*EXERCISE BRIEF:*
Each record below must be returned exactly as shown.

┌──

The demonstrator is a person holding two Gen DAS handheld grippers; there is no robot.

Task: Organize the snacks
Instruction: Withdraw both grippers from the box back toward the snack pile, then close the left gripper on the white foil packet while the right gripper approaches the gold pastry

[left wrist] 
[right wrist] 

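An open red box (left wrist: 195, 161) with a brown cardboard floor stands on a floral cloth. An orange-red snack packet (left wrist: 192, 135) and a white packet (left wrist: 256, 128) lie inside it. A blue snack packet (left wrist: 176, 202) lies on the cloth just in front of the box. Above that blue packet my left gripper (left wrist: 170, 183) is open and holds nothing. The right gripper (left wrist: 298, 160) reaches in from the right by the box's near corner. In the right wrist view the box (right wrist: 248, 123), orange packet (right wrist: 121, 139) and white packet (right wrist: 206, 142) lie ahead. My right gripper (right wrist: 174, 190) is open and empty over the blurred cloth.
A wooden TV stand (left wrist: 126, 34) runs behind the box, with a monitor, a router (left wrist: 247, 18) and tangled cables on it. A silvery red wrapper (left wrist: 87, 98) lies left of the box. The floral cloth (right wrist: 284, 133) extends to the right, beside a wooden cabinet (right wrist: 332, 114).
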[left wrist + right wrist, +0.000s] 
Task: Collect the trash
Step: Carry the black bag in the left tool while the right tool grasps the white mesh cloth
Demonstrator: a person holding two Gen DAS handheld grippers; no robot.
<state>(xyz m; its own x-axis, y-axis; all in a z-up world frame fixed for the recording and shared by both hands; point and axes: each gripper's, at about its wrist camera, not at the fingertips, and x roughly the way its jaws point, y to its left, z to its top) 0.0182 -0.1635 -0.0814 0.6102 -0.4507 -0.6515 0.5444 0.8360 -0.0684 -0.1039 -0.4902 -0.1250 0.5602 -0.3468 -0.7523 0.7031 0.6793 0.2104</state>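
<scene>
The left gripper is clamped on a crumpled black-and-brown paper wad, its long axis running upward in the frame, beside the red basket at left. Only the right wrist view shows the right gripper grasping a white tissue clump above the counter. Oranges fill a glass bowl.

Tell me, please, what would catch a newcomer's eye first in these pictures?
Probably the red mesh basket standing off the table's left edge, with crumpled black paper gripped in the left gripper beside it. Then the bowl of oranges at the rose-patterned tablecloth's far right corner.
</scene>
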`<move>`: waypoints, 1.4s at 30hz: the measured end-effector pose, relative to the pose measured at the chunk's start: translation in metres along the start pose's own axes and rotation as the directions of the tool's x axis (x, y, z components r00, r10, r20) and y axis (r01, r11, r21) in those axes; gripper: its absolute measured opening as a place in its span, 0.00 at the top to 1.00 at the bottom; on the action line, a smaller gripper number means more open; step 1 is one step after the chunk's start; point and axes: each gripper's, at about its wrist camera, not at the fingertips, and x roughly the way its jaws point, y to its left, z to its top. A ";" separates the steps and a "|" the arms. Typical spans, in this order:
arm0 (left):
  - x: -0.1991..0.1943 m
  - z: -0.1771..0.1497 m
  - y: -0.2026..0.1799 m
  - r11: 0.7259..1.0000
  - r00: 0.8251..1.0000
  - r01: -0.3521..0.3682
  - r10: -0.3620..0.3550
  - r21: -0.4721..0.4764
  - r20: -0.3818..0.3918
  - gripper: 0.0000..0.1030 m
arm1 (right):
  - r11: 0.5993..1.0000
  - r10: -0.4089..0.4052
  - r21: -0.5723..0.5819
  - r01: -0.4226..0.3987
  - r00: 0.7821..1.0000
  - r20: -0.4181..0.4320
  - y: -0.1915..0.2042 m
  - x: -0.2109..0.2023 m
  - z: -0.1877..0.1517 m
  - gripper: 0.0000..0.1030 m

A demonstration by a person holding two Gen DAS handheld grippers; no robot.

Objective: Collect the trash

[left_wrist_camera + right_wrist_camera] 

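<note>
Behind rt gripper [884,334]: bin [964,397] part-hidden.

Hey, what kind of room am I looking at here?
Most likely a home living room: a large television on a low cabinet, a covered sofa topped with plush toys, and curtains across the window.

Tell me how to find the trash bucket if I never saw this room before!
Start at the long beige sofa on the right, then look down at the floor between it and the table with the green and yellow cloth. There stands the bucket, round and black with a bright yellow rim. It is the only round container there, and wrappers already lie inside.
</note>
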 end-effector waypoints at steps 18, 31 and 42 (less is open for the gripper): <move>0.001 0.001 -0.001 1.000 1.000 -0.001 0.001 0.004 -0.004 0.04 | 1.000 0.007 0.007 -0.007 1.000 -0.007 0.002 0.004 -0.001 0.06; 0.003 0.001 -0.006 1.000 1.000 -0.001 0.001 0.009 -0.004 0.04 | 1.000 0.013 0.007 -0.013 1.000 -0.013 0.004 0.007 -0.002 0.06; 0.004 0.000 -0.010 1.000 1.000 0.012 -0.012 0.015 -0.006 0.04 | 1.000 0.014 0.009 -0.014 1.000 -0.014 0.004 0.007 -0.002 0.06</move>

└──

*RESPONSE:*
The demonstrator is a person holding two Gen DAS handheld grippers; there is no robot.

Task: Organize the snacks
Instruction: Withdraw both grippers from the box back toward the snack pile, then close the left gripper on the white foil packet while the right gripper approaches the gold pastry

[left wrist] 
[right wrist] 

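An open red box (left wrist: 195, 161) with a brown cardboard floor stands on a floral cloth. An orange-red snack packet (left wrist: 192, 135) and a white packet (left wrist: 256, 128) lie inside it. A blue snack packet (left wrist: 176, 202) lies on the cloth just in front of the box. Above that blue packet my left gripper (left wrist: 170, 183) is open and holds nothing. The right gripper (left wrist: 298, 160) reaches in from the right by the box's near corner. In the right wrist view the box (right wrist: 248, 123), orange packet (right wrist: 121, 139) and white packet (right wrist: 206, 142) lie ahead. My right gripper (right wrist: 174, 190) is open and empty over the blurred cloth.
A wooden TV stand (left wrist: 126, 34) runs behind the box, with a monitor, a router (left wrist: 247, 18) and tangled cables on it. A silvery red wrapper (left wrist: 87, 98) lies left of the box. The floral cloth (right wrist: 284, 133) extends to the right, beside a wooden cabinet (right wrist: 332, 114).
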[left wrist + right wrist, +0.000s] 
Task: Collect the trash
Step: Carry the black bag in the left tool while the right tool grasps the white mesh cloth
Demonstrator: a person holding two Gen DAS handheld grippers; no robot.
<state>(xyz m; its own x-axis, y-axis; all in a z-up world frame fixed for the recording and shared by both hands; point and axes: each gripper's, at about its wrist camera, not at the fingertips, and x roughly the way its jaws point, y to its left, z to its top) 0.0182 -0.1635 -0.0814 0.6102 -0.4507 -0.6515 0.5444 0.8360 -0.0684 -0.1039 -0.4902 -0.1250 0.5602 -0.3468 -0.7523 0.7031 0.6793 0.2104</state>
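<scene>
The left gripper is clamped on a crumpled black-and-brown paper wad, its long axis running upward in the frame, beside the red basket at left. Only the right wrist view shows the right gripper grasping a white tissue clump above the counter. Oranges fill a glass bowl.

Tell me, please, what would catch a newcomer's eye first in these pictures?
Probably the red mesh basket standing off the table's left edge, with crumpled black paper gripped in the left gripper beside it. Then the bowl of oranges at the rose-patterned tablecloth's far right corner.
</scene>
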`<move>`: waypoints, 1.4s at 30hz: the measured end-effector pose, relative to the pose measured at the chunk's start: translation in metres along the start pose's own axes and rotation as the directions of the tool's x axis (x, y, z components r00, r10, r20) and y axis (r01, r11, r21) in those axes; gripper: its absolute measured opening as a place in its span, 0.00 at the top to 1.00 at the bottom; on the action line, a smaller gripper number means more open; step 1 is one step after the chunk's start; point and axes: each gripper's, at about its wrist camera, not at the fingertips, and x roughly the way its jaws point, y to its left, z to its top. A ";" separates the steps and a "|" the arms. Typical spans, in this order:
arm0 (left):
  - x: -0.1991..0.1943 m
  - z: -0.1771..0.1497 m
  - y: -0.2026..0.1799 m
  - r11: 0.7259..1.0000
  - r00: 0.8251..1.0000
  - r01: -0.3521..0.3682
  - r10: -0.3620..0.3550
  - r21: -0.4721..0.4764
  - r20: -0.3818..0.3918
  - gripper: 0.0000..0.1030 m
arm1 (right):
  - r11: 0.5993..1.0000
  - r10: -0.4089..0.4052
  - r21: -0.5723..0.5819
  - r01: -0.4226..0.3987
  - r00: 0.7821..1.0000
  - r20: -0.4181..0.4320
  - y: -0.1915..0.2042 m
  - x: -0.2109..0.2023 m
  - z: -0.1877..0.1517 m
  - gripper: 0.0000..0.1030 m

A demonstration by a person holding two Gen DAS handheld grippers; no robot.

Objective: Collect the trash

[left_wrist_camera + right_wrist_camera] 

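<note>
Behind rt gripper [884,334]: bin [964,397] part-hidden.

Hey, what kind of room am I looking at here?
Most likely a home living room: a large television on a low cabinet, a covered sofa topped with plush toys, and curtains across the window.

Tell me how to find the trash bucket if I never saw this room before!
Start at the long beige sofa on the right, then look down at the floor between it and the table with the green and yellow cloth. There stands the bucket, round and black with a bright yellow rim. It is the only round container there, and wrappers already lie inside.
</note>
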 end-effector waypoints at steps 18, 31 and 42 (less is open for the gripper): <move>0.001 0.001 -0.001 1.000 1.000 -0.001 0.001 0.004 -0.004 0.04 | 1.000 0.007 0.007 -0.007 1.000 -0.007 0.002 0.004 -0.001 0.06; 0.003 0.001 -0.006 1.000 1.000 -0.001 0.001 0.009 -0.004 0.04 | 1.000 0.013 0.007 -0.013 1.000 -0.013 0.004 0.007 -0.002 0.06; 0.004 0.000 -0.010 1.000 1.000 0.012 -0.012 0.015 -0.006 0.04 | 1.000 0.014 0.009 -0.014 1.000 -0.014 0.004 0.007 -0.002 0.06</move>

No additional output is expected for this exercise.